### Task to complete
The entries follow. Copy every line in which "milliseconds" appears.

### Given records
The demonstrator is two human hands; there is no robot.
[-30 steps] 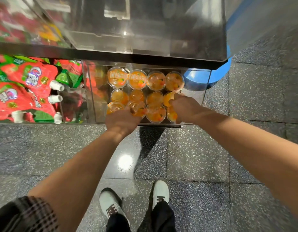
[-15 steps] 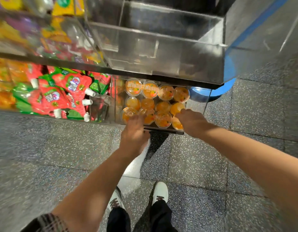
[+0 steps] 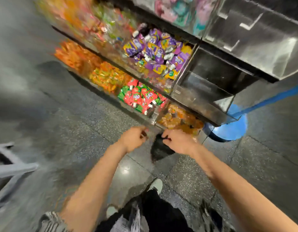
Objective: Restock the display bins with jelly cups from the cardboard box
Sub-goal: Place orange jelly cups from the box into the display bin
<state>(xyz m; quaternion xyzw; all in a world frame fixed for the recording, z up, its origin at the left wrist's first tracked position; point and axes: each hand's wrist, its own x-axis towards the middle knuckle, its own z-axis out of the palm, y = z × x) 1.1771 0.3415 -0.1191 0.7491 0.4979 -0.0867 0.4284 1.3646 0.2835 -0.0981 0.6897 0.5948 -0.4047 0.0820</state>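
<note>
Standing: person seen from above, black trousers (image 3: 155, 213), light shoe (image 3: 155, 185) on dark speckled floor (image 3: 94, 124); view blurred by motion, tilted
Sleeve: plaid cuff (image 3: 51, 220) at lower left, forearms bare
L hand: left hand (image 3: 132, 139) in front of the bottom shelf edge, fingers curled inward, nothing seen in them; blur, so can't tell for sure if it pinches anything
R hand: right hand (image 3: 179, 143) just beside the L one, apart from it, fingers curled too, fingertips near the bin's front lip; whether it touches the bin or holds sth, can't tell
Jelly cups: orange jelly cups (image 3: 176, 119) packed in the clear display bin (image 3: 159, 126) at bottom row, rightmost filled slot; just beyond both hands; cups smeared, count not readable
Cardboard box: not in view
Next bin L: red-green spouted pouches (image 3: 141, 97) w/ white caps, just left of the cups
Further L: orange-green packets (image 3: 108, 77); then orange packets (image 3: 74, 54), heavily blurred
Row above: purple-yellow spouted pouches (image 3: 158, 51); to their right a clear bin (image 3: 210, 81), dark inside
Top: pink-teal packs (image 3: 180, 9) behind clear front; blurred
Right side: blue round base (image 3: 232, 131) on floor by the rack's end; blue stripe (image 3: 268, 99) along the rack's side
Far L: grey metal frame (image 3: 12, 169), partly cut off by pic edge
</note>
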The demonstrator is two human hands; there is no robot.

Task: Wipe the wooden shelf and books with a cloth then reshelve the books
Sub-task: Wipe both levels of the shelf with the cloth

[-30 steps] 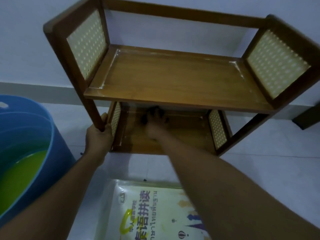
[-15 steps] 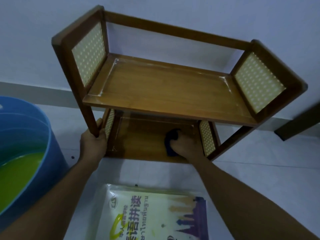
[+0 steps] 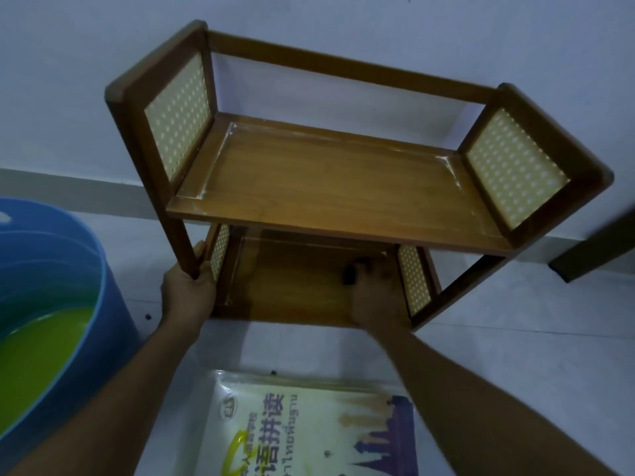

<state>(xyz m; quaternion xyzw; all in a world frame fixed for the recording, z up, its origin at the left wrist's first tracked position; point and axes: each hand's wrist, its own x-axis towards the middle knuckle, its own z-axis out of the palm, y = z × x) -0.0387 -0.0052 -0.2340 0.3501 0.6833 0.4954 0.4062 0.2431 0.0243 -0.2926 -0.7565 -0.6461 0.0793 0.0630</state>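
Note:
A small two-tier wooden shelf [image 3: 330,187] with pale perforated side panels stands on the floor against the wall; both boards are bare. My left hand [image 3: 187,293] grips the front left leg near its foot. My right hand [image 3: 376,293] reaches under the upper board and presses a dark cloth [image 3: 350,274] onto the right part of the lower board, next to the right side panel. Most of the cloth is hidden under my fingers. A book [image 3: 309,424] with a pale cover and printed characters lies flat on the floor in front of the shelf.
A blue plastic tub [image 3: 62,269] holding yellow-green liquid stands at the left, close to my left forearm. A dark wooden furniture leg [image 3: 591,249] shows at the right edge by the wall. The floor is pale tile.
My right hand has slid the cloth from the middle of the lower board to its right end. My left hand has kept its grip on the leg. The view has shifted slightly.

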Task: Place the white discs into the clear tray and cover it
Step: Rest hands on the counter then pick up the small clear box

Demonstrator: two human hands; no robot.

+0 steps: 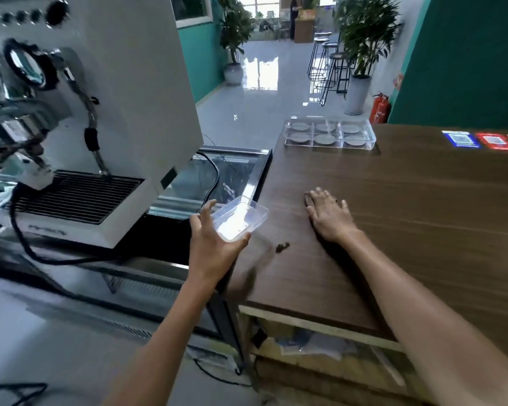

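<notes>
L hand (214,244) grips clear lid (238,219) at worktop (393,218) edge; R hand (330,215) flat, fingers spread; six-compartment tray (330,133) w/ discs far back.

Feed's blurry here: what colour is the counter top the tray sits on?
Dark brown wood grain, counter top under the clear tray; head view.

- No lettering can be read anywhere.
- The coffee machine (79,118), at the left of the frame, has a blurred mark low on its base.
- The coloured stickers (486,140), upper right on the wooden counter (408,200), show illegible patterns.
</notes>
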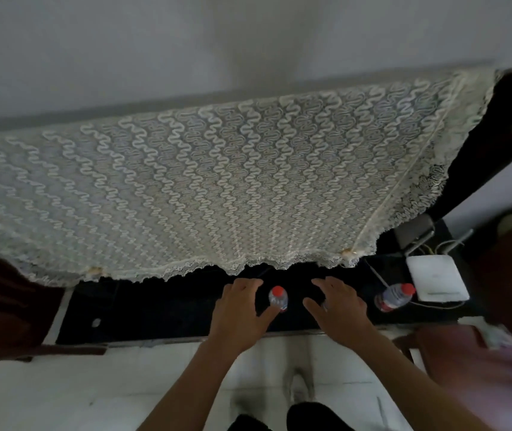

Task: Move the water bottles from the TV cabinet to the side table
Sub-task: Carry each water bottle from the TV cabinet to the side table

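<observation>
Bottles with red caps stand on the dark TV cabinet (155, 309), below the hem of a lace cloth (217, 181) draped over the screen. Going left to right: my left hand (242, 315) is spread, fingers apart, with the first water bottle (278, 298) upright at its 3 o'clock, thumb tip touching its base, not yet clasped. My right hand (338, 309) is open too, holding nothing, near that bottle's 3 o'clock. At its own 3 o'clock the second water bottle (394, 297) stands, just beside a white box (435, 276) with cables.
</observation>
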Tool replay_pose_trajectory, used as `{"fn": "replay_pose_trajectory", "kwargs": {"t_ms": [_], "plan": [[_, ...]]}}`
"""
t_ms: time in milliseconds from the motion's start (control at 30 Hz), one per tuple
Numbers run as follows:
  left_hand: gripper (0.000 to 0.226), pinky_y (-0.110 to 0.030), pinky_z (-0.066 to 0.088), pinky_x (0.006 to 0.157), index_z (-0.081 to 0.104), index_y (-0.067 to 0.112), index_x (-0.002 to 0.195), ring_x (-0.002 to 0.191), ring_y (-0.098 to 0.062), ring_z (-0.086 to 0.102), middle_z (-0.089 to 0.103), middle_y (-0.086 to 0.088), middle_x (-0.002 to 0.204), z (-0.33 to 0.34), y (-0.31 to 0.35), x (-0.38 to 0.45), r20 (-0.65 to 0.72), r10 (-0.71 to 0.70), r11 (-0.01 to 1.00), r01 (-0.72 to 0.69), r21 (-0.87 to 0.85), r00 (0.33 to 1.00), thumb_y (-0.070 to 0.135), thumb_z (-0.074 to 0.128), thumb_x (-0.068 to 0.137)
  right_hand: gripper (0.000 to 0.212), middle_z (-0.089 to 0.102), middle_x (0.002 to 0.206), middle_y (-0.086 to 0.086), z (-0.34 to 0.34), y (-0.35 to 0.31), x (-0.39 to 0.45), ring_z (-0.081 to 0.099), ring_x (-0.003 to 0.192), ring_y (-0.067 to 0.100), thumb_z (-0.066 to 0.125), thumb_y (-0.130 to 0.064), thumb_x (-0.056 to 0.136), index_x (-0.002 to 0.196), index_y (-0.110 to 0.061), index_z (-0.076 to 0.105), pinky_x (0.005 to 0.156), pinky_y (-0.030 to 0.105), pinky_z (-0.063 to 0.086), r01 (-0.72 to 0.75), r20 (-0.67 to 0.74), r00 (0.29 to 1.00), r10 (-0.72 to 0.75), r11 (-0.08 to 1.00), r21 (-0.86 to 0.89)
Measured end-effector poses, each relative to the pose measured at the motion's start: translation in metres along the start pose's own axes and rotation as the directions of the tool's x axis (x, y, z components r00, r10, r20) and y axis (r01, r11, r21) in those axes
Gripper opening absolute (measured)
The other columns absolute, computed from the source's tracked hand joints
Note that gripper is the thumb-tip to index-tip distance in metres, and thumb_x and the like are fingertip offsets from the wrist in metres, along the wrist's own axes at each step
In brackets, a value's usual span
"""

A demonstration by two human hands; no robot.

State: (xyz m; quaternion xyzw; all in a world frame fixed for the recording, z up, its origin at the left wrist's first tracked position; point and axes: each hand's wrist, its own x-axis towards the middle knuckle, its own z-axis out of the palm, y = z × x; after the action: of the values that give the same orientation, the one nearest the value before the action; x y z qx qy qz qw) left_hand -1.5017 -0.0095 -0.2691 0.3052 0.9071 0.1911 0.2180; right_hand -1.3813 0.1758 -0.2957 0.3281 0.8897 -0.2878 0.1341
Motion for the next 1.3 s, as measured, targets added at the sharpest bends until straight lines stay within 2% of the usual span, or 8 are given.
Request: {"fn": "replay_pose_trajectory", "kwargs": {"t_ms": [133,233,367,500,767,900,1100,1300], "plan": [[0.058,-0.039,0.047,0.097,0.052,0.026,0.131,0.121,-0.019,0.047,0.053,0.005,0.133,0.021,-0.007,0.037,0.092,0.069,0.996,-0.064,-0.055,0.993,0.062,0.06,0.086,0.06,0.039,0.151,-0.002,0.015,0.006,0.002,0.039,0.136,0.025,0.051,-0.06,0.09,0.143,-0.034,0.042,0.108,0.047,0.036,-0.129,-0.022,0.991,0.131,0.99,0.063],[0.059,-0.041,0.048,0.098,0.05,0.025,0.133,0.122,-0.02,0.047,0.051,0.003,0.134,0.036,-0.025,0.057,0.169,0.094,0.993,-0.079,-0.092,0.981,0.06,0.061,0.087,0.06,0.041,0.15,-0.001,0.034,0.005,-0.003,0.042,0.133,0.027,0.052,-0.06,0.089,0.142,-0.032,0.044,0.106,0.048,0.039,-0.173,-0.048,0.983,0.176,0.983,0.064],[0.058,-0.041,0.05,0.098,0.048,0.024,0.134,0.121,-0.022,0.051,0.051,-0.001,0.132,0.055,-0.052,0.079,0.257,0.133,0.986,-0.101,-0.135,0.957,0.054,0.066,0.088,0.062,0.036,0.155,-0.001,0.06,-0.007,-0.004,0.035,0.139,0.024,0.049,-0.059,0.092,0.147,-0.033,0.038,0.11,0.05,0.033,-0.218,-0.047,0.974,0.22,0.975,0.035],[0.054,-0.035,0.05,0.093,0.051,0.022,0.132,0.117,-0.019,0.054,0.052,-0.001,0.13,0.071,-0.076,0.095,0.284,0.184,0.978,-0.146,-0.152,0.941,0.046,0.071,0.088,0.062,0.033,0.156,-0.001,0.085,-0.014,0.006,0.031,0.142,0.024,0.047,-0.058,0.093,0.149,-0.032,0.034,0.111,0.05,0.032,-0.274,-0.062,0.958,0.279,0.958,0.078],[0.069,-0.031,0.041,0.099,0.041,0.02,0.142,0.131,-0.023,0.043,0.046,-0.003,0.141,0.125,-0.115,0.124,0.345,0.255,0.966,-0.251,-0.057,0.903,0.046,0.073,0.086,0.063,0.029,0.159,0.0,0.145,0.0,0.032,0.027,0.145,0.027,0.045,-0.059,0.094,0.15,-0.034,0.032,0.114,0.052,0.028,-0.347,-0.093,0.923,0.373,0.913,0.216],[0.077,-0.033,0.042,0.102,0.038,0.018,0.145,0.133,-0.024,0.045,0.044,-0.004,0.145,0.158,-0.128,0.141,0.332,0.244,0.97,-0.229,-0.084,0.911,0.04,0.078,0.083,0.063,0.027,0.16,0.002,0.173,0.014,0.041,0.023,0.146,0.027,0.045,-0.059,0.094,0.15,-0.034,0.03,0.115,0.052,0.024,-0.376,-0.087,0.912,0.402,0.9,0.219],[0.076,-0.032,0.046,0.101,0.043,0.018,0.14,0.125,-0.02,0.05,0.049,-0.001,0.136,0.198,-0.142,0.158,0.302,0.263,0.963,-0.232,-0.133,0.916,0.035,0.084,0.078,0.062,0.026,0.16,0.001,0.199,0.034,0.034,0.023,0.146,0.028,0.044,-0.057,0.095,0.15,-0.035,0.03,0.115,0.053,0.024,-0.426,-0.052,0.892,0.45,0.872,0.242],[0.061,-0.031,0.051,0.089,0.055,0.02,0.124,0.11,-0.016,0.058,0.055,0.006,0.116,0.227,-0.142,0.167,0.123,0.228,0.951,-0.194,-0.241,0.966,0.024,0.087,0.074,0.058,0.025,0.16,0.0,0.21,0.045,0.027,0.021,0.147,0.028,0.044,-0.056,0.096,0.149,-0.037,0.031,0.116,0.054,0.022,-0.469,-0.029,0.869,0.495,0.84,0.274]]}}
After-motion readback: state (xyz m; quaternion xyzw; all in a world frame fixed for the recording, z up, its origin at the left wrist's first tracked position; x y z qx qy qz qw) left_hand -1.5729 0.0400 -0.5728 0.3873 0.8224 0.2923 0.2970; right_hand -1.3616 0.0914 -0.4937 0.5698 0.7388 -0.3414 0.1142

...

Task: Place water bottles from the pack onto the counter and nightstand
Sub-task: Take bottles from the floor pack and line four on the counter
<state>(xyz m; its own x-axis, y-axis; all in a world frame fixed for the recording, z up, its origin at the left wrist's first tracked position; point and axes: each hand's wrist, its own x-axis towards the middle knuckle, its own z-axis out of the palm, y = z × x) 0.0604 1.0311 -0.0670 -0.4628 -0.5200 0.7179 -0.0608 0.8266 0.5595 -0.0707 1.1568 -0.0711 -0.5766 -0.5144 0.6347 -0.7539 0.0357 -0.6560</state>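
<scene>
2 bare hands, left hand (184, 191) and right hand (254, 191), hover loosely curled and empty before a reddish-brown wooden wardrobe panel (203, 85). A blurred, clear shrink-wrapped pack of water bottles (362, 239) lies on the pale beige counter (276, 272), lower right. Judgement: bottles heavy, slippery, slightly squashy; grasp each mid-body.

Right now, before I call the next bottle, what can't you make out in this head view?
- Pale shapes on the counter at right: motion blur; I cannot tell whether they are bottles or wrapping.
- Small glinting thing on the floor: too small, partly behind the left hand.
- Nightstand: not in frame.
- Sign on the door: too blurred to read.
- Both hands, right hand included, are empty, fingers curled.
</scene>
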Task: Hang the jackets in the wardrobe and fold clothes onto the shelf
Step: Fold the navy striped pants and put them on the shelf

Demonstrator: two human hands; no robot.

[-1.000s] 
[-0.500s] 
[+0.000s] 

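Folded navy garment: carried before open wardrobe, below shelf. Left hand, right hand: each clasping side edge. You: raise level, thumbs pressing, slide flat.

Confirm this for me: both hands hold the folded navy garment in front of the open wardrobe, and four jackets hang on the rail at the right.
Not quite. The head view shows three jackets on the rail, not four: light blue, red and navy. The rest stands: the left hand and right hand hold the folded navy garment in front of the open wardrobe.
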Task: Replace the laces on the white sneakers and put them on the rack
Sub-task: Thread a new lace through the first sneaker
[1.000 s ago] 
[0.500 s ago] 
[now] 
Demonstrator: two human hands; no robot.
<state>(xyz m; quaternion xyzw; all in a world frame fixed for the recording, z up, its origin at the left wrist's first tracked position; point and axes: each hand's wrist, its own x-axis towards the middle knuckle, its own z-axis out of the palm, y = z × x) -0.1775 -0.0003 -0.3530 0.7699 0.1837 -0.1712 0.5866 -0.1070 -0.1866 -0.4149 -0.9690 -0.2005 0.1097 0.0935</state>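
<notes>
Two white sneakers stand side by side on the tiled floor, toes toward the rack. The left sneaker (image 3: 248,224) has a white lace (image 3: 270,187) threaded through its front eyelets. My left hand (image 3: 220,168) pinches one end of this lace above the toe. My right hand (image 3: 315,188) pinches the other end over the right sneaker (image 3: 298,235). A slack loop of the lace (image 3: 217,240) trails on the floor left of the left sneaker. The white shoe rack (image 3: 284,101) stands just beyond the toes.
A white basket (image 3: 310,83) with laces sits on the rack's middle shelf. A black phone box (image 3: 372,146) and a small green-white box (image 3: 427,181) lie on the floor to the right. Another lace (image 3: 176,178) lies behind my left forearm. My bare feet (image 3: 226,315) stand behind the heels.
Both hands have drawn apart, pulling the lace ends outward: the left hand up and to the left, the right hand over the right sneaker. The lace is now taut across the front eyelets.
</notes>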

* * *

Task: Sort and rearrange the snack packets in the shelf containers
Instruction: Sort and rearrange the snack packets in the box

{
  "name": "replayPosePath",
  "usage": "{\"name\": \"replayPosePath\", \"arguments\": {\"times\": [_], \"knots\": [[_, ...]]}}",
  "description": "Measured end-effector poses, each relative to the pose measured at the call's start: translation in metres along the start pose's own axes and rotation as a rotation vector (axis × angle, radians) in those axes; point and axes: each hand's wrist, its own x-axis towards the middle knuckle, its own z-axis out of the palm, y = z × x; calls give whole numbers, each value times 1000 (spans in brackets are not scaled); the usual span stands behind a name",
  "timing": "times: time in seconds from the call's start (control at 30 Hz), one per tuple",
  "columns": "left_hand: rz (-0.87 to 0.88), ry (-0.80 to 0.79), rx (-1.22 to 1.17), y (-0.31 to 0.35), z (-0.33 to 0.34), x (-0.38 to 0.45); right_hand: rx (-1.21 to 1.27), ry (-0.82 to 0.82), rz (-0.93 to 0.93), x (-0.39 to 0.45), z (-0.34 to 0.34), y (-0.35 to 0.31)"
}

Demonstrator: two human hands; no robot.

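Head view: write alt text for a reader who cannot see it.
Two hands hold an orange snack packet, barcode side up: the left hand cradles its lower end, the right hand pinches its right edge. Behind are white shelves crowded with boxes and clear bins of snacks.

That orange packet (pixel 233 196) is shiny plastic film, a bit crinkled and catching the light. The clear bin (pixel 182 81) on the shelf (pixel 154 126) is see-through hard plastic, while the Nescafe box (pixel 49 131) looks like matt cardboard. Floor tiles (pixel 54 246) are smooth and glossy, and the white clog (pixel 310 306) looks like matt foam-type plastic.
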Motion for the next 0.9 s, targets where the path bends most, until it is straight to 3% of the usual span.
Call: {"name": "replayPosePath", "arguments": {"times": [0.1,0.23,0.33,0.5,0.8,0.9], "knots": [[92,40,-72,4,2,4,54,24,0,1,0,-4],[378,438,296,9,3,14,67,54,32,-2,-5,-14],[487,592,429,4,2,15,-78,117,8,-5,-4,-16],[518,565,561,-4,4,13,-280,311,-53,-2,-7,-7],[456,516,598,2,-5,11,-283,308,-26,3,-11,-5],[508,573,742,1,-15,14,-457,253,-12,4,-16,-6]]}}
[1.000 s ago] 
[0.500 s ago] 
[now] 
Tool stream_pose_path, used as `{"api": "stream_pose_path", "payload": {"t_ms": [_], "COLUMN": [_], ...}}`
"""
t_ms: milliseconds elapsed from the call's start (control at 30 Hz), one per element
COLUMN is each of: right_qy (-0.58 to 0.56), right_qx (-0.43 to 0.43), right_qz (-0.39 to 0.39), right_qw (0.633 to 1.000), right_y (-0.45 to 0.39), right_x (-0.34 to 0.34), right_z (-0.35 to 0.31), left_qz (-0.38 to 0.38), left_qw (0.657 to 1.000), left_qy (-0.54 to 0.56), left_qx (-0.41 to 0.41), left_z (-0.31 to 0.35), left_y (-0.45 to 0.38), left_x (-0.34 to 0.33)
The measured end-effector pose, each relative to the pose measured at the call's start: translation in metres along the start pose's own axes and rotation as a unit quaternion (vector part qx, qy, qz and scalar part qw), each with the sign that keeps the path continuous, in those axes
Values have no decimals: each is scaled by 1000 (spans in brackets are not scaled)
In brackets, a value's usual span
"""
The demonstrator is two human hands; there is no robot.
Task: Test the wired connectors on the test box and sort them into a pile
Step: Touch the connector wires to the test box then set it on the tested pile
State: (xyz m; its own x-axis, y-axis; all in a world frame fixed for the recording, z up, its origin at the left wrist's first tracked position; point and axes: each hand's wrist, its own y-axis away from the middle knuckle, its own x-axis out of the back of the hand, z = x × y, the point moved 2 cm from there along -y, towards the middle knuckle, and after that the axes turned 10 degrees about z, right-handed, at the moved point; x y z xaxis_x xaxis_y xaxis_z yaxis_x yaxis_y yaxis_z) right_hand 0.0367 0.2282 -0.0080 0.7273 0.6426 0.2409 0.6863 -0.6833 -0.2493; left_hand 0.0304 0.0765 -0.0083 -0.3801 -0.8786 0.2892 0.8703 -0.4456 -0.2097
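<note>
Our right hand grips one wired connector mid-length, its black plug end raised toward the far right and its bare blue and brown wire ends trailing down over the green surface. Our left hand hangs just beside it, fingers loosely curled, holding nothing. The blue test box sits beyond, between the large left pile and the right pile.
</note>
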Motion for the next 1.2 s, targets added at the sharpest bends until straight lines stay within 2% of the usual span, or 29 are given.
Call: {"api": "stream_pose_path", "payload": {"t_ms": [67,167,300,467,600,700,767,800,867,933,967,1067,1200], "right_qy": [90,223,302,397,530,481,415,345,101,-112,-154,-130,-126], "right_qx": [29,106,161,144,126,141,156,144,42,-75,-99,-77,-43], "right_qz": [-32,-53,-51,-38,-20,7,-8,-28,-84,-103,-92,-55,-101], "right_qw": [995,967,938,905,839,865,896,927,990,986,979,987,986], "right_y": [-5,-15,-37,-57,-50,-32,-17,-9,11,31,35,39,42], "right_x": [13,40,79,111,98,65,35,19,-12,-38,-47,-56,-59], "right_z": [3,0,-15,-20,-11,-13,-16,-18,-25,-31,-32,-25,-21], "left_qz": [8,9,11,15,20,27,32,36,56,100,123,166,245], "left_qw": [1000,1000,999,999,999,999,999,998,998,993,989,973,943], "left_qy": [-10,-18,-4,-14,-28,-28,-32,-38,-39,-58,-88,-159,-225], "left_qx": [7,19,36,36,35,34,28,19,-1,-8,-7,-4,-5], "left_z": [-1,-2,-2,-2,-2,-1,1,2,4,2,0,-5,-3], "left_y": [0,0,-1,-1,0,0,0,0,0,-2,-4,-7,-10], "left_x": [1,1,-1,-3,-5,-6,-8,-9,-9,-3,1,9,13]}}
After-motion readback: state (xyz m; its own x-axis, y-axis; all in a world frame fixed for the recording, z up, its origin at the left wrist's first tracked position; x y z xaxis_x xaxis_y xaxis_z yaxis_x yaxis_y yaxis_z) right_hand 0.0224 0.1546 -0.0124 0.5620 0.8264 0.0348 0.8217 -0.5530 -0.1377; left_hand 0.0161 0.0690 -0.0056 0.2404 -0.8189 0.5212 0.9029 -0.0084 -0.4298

### Reply
t_ms: time in milliseconds from the motion's start (control at 30 Hz), one per tuple
t_ms: milliseconds elapsed from the call's start (control at 30 Hz), one per element

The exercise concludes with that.